1.1 Oil Refinery Optimisation.
The encouragement to optimise the production planning in oil refineries comes from
the mid fifties when the first applications of linear programming appeared for crude
oil blending and product pooling. Since then, the potential benefits of optimisation for
process operations have come continuously improving. This phenomenon has been
accentuated by the development of global competition and the emergence of
international markets generated from the eighties. Therefore, the competence has
become hard and many oil refineries and petrochemical industries are being
restructured for competing successfully in this new scenario with requirements of low
profit margin, tighter environmental regulations, and more efficient plant operation.

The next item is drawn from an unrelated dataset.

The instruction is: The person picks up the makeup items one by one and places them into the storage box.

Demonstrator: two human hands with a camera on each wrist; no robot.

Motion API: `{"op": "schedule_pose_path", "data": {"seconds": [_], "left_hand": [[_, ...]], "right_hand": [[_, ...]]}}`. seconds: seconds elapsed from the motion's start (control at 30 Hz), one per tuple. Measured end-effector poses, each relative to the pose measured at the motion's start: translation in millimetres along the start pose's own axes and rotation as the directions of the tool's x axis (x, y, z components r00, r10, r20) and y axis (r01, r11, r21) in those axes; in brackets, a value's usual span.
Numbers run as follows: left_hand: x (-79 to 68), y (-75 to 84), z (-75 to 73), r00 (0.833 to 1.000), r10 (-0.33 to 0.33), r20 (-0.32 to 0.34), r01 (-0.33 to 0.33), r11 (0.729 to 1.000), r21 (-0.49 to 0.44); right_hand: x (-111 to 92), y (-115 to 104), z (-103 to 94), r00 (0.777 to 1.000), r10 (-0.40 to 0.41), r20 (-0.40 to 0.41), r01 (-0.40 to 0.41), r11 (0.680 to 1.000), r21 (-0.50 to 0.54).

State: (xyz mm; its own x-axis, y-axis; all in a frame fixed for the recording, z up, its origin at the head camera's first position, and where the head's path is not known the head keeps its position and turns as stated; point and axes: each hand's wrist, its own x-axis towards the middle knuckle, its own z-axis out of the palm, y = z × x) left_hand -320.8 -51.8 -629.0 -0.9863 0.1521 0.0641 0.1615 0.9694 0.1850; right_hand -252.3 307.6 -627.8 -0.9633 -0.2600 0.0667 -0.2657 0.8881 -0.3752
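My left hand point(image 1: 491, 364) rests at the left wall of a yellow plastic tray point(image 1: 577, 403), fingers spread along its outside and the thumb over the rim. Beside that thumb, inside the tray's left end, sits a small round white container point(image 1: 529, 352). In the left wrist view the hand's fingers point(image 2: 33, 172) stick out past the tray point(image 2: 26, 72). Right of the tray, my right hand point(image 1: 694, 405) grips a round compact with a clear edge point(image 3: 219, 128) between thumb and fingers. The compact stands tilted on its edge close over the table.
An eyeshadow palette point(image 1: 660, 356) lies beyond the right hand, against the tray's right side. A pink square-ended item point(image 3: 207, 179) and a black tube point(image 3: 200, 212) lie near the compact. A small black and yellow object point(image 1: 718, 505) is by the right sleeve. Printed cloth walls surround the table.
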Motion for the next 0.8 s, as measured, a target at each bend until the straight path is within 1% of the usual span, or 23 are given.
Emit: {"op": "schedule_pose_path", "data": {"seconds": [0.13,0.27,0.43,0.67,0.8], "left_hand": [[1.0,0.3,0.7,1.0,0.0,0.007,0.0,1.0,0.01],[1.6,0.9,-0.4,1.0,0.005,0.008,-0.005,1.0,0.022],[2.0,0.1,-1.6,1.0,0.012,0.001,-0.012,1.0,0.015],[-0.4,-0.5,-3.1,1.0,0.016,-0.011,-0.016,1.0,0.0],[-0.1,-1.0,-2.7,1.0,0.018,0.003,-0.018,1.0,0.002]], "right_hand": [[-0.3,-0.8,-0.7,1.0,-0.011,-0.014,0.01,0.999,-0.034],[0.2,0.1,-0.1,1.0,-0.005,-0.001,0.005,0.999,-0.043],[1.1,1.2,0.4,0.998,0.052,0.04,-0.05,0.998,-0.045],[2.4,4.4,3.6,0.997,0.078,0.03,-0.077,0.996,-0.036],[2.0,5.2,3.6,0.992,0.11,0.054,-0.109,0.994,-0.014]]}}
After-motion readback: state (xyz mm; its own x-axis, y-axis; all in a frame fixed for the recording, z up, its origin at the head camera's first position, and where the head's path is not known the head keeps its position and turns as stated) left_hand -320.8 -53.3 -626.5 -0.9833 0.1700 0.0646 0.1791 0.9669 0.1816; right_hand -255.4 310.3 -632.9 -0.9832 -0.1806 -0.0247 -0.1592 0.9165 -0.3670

In addition, unit optimizers have been introduced with the implementation of
advanced control systems, generating significant gains in the productivity of the
plants. These successful results have increased the demand for more complexautomation systems that take into account the production objectives {Zhang 2000}.
However, unit optimizers determine optimal values of the process variables but
simply considering current operational conditions {Pinto, Joly, et al. 2000} within a
plant subsystem.
On the other hand, the optimisation of subsystems in the plant does not assure the
global economic optimisation of the plant. The objectives of individual subsystems in
the plant are usually conflicting among them and as consequence; they contribute to
suboptimal and many times infeasible operations. Furthermore, the lack of
computational technology for production scheduling has been the main obstacle for
the integration of production planning objectives into process operations {Barton,
Allgor, et al. 1998}. This integration would help to foresee and solve all the possible
operation infeasibilities on time.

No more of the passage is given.